I think this is the telemetry service attempting to start a watch on the Kubernetes API before the proxy is fully initialized or something along those lines...

@adleong Ah, yep, same thing in the deployments I've been testing. This controller had 2 restarts:

controller-759585d77b-kwhxm   6/6       Running   2          41m

The tap service and the telemetry service both restarted after 30 seconds of trying to reach the kubernetes API:

$ kubectl -n kltest4 describe po controller-759585d77b-kwhxm
...
  tap:
    ...
    Last State:     Terminated
      Reason:       Error
      Exit Code:    1
      Started:      Tue, 27 Feb 2018 17:12:36 -0800
      Finished:     Tue, 27 Feb 2018 17:13:06 -0800
    ...
  telemetry:
    ...
    Last State:     Terminated
      Reason:       Error
      Exit Code:    1
      Started:      Tue, 27 Feb 2018 17:12:37 -0800
      Finished:     Tue, 27 Feb 2018 17:13:07 -0800

That 30-second timeout is applied here: https://github.com/runconduit/conduit/blob/master/controller/k8s/watcher.go#L59

We can try lengthening that timeout to give a chance for the proxy containers to start. 30 seconds already seems pretty generous though....

The proxy shouldn't be taking 30 seconds to start, at least not regularly and repeatably. If it does that's a bug.

I think the issue is that the controller attempts to establish the connection prior to the proxy starting, and then that connection hangs until the controller gives up and exits. If the controller waited a few seconds before establishing the connection, however, I bet it would work.

The proxy can't expect that every (any) proxied service will wait before it starts networking, so it would be ideal to find a solution that doesn't require modifying the controller Go code.

@briansmith mentioned that my changes in #483, increasing the proxy's default private connect timeout to 10 seconds, may help with this issue. @deebo91, if you have a chance to try out that branch, please let me know your results!

@hawkw I will test your branch out and keep you posted!

It seems like we could possibly fix this by improving the retry logic in the controller. However, as @briansmith points out, there's a more fundamental problem where container startup order is not deterministic and applications with the Conduit proxy sidecar may attempt to make network calls before the proxy container is started.

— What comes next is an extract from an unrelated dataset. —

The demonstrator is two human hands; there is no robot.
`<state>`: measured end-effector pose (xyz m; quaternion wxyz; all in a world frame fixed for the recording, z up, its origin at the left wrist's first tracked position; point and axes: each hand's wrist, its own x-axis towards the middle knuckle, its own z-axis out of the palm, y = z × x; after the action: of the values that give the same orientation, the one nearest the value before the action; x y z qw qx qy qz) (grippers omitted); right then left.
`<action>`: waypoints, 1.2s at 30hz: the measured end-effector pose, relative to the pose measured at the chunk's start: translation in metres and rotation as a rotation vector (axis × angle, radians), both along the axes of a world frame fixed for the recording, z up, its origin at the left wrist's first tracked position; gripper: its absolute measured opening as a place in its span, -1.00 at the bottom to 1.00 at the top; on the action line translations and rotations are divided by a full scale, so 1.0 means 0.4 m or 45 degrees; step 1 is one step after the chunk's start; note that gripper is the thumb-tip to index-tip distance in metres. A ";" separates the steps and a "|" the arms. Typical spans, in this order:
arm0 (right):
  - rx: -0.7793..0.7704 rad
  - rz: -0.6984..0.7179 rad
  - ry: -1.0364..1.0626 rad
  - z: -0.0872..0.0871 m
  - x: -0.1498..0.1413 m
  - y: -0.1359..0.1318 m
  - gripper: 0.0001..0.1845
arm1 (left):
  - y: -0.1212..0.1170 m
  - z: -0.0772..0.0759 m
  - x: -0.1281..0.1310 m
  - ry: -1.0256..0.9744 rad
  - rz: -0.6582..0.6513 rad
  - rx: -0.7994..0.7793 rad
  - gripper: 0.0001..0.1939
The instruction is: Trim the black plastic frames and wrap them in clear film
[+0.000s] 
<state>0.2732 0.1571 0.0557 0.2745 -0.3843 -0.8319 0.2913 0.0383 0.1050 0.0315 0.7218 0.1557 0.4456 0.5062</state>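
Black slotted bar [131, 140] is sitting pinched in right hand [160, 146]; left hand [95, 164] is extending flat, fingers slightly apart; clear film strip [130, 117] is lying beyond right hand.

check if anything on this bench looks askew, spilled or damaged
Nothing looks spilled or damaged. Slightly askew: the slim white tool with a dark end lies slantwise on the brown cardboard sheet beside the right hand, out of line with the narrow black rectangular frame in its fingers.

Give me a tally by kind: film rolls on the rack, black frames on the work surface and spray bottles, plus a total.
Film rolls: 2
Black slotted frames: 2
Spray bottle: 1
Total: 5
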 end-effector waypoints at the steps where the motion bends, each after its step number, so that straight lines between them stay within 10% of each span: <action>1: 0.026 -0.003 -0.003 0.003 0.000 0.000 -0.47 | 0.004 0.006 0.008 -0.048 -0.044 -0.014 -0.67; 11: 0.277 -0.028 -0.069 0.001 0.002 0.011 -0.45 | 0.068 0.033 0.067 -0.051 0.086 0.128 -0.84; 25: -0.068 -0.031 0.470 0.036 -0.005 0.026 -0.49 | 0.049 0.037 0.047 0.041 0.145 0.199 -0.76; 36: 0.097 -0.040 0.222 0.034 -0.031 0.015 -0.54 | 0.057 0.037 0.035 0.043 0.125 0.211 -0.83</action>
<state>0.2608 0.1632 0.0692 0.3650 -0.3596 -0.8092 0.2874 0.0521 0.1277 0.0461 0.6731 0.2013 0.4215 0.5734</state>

I am skeptical that the proxy's connect timeout has anything to do with this, since we wrap all services with Reconnect (or should be).

It seems like we could possibly fix this by improving the retry logic in the controller.

I suggest:

  • We improve the retry logic for outbound connections in the controller like Alex suggests, to make the controller a "well-behaving application."
  • We stop injecting the proxy into the Prometheus pod, and then file a new issue about making the Prometheus pod a "well-behaving application" to allow re-enabling the proxy in it.
  • We file an issue to figure out to do when an application isn't "well-behaving," where "well-behaving" basically means "follows the guidelines in https://medium.com/@kelseyhightower/12-fractured-apps-1080c73d481c".

In particular, I suspect that fully supporting with applications that aren't "well-behaving" is going to require a pretty big change to Conduit, and almost definitely such a change isn't appropriate for 0.3.1 and may not even be possible for 0.4.0.

I am skeptical that the proxy's connect timeout has anything to do with this, since we wrap all services with Reconnect (or should be).

The timeout is extraordinarily low (20ms, IIRC) and in a reconnect loop. Earlier in the issue it was reported that the proxy seemed to be taking >30 seconds to start up, and I thought (think) it could be in a tight reconnect loop here.

@briansmith I see! as discussed in #483, i'm in favor of removing the connect timeout entirely if we believe it's causing problems

What is the current plan to address this issue (not generally, but in the specific case of the conduit controller)?

The plan was to make each controller component that establishes a watch with k8s retry its connections on failure. So that would be destination, tap and telemetry

@dadjeibaah Does anything need to be done for the prometheus pod?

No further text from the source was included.